INPUT DATA —
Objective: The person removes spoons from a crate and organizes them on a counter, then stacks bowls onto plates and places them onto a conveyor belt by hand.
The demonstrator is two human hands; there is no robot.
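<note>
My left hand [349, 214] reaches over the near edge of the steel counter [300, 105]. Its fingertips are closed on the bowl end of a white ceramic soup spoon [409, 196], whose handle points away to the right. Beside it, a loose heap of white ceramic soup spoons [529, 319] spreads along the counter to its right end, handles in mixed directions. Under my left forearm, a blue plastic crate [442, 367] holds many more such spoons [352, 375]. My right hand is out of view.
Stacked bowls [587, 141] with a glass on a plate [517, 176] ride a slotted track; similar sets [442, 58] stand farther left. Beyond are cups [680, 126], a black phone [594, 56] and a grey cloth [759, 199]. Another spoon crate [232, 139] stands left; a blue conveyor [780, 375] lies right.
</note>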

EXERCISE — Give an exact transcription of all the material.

ANSWER TO THIS PROBLEM —
Objective: The person removes spoons from a crate and organizes them on a counter, then stacks bowls onto plates and places them onto a conveyor belt by hand.
The demonstrator is two human hands; there is no robot.
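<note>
My left hand [349, 214] reaches over the near edge of the steel counter [300, 105]. Its fingertips are closed on the bowl end of a white ceramic soup spoon [409, 196], whose handle points away to the right. Beside it, a loose heap of white ceramic soup spoons [529, 319] spreads along the counter to its right end, handles in mixed directions. Under my left forearm, a blue plastic crate [442, 367] holds many more such spoons [352, 375]. My right hand is out of view.
Stacked bowls [587, 141] with a glass on a plate [517, 176] ride a slotted track; similar sets [442, 58] stand farther left. Beyond are cups [680, 126], a black phone [594, 56] and a grey cloth [759, 199]. Another spoon crate [232, 139] stands left; a blue conveyor [780, 375] lies right.
</note>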

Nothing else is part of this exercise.